Locate each line below that includes "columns" and reproduce it.
[[ Dataset excerpts, beginning ]]
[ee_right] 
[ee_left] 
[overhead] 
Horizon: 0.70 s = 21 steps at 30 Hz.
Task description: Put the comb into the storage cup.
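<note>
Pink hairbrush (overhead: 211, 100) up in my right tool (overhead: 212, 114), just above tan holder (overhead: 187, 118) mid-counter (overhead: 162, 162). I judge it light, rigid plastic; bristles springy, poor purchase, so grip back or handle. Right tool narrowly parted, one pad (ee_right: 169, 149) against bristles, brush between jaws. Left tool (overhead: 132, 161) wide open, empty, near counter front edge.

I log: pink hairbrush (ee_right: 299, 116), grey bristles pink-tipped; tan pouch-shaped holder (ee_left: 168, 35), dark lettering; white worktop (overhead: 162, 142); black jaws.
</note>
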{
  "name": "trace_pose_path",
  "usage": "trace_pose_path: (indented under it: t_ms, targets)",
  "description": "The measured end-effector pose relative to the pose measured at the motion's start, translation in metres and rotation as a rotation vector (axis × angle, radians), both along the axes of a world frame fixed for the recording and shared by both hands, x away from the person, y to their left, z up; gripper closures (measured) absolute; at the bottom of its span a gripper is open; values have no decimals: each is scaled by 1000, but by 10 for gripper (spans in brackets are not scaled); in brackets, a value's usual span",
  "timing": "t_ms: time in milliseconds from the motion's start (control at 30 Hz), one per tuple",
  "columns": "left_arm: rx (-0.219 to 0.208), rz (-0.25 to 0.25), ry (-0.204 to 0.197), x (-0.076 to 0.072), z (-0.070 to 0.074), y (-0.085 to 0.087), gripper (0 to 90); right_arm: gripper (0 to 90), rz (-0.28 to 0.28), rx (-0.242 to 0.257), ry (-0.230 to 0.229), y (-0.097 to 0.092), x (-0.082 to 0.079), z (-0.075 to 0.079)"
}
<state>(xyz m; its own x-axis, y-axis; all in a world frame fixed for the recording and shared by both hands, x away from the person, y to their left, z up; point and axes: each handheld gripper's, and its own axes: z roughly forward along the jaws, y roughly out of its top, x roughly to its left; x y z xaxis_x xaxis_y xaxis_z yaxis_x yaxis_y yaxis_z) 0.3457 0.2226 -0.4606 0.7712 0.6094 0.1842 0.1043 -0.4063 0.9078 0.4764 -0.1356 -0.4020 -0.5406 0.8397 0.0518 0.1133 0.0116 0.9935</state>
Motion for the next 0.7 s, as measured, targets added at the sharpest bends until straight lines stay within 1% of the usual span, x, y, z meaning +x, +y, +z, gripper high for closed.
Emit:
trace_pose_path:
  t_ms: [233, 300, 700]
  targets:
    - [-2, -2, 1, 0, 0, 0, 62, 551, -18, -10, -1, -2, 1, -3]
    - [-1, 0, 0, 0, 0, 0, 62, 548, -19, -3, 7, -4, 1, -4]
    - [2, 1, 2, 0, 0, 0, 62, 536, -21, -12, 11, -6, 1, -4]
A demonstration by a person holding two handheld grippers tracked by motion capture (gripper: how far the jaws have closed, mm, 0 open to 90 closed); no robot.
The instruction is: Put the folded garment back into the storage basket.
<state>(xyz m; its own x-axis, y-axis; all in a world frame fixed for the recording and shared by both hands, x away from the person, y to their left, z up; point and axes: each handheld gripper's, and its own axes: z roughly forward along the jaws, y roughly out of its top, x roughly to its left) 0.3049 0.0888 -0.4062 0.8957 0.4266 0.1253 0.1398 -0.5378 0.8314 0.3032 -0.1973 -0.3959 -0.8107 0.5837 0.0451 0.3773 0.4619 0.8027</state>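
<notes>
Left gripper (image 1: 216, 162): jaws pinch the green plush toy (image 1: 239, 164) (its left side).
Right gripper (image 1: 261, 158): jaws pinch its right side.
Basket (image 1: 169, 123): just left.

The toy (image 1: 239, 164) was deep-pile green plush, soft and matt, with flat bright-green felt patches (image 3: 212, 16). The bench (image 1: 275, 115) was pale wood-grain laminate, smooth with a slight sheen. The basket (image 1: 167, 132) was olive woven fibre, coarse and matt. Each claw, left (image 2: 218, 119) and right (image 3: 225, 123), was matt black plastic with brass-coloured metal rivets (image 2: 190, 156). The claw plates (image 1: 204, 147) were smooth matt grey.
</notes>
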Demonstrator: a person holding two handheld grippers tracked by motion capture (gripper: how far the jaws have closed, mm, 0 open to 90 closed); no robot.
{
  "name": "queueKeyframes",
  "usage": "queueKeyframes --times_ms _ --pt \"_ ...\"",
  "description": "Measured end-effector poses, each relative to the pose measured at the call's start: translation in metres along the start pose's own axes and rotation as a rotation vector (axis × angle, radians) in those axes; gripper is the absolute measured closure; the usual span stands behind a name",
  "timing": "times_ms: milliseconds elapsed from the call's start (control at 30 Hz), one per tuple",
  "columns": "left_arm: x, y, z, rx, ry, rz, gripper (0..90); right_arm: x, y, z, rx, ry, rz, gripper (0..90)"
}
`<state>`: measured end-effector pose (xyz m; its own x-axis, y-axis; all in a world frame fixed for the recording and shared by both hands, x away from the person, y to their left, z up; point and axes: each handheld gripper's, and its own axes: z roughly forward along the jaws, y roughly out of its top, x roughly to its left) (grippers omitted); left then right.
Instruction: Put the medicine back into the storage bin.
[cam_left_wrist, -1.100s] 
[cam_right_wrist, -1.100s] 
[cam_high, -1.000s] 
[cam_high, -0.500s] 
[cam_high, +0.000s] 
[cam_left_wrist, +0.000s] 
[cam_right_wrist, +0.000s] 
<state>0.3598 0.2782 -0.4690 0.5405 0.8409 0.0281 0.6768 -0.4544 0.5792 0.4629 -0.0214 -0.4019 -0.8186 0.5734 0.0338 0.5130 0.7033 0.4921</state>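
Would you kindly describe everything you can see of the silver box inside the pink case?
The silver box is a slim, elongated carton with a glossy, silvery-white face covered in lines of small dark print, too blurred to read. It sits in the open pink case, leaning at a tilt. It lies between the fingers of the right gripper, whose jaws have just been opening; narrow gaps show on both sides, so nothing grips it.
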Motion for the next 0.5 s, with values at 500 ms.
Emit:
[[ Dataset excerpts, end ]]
- [Output of the exercise]
  "columns": "left_arm: rx (-0.219 to 0.208), rz (-0.25 to 0.25), ry (-0.204 to 0.197), x (-0.076 to 0.072), z (-0.070 to 0.074), y (-0.085 to 0.087), gripper (0 to 90); right_arm: gripper (0 to 90), rz (-0.28 to 0.28), rx (-0.242 to 0.257), ry (-0.230 to 0.229), y (-0.097 to 0.092), x (-0.082 to 0.079), z (-0.075 to 0.079)"
  "columns": "left_arm: x, y, z, rx, ry, rz, gripper (0..90); right_arm: x, y, z, rx, ry, rz, gripper (0..90)"

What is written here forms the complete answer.